- GOAL OF THE EXERCISE
Leave every image out, and print the remaining lines below exactly.

- SUPPLIED DATA
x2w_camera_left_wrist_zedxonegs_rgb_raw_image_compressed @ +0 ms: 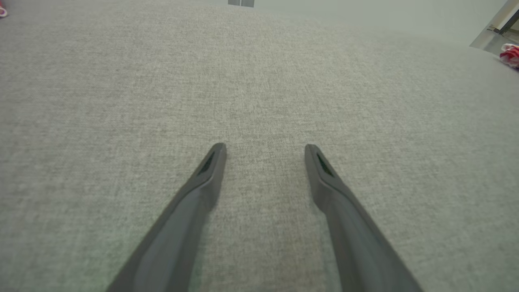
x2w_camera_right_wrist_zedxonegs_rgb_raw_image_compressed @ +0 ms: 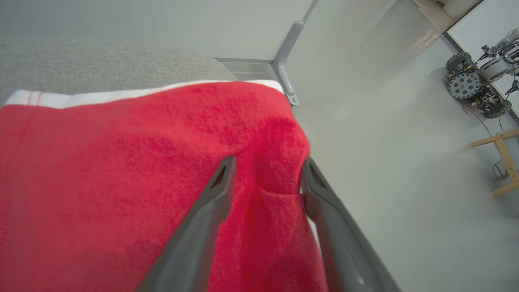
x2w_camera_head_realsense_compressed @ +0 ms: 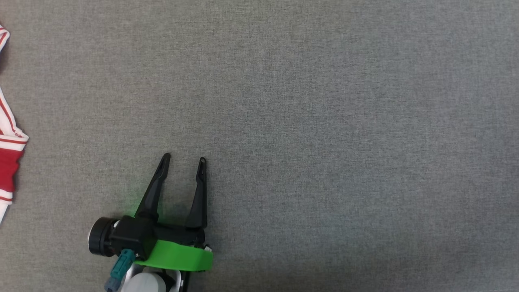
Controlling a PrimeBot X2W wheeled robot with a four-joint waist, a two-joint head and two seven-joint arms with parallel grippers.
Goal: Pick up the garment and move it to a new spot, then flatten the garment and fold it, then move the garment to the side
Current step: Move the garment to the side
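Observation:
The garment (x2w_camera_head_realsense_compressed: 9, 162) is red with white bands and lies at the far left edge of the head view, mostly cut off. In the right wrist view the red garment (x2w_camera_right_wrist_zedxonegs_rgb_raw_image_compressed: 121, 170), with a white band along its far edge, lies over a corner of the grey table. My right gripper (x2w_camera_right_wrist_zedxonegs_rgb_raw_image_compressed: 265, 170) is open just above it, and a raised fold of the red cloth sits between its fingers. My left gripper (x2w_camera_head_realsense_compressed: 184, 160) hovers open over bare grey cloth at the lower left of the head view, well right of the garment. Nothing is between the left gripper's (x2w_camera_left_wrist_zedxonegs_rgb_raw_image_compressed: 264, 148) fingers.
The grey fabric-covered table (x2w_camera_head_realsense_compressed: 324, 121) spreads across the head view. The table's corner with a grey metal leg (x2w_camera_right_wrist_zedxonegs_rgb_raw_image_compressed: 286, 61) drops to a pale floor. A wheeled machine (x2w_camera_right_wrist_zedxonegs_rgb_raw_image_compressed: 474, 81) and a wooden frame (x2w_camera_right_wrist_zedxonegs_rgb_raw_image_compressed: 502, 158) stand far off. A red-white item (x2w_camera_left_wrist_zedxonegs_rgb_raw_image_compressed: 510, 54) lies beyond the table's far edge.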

- RESPONSE
x2w_camera_left_wrist_zedxonegs_rgb_raw_image_compressed @ +0 ms: 
x2w_camera_right_wrist_zedxonegs_rgb_raw_image_compressed @ +0 ms: 
x2w_camera_head_realsense_compressed @ +0 ms: 
Controlling a PrimeBot X2W wheeled robot with a four-joint waist, a two-joint head and two seven-joint arms with parallel grippers.
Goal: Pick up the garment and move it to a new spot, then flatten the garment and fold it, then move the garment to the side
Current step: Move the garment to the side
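Observation:
The garment (x2w_camera_head_realsense_compressed: 9, 162) is red with white bands and lies at the far left edge of the head view, mostly cut off. In the right wrist view the red garment (x2w_camera_right_wrist_zedxonegs_rgb_raw_image_compressed: 121, 170), with a white band along its far edge, lies over a corner of the grey table. My right gripper (x2w_camera_right_wrist_zedxonegs_rgb_raw_image_compressed: 265, 170) is open just above it, and a raised fold of the red cloth sits between its fingers. My left gripper (x2w_camera_head_realsense_compressed: 184, 160) hovers open over bare grey cloth at the lower left of the head view, well right of the garment. Nothing is between the left gripper's (x2w_camera_left_wrist_zedxonegs_rgb_raw_image_compressed: 264, 148) fingers.
The grey fabric-covered table (x2w_camera_head_realsense_compressed: 324, 121) spreads across the head view. The table's corner with a grey metal leg (x2w_camera_right_wrist_zedxonegs_rgb_raw_image_compressed: 286, 61) drops to a pale floor. A wheeled machine (x2w_camera_right_wrist_zedxonegs_rgb_raw_image_compressed: 474, 81) and a wooden frame (x2w_camera_right_wrist_zedxonegs_rgb_raw_image_compressed: 502, 158) stand far off. A red-white item (x2w_camera_left_wrist_zedxonegs_rgb_raw_image_compressed: 510, 54) lies beyond the table's far edge.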

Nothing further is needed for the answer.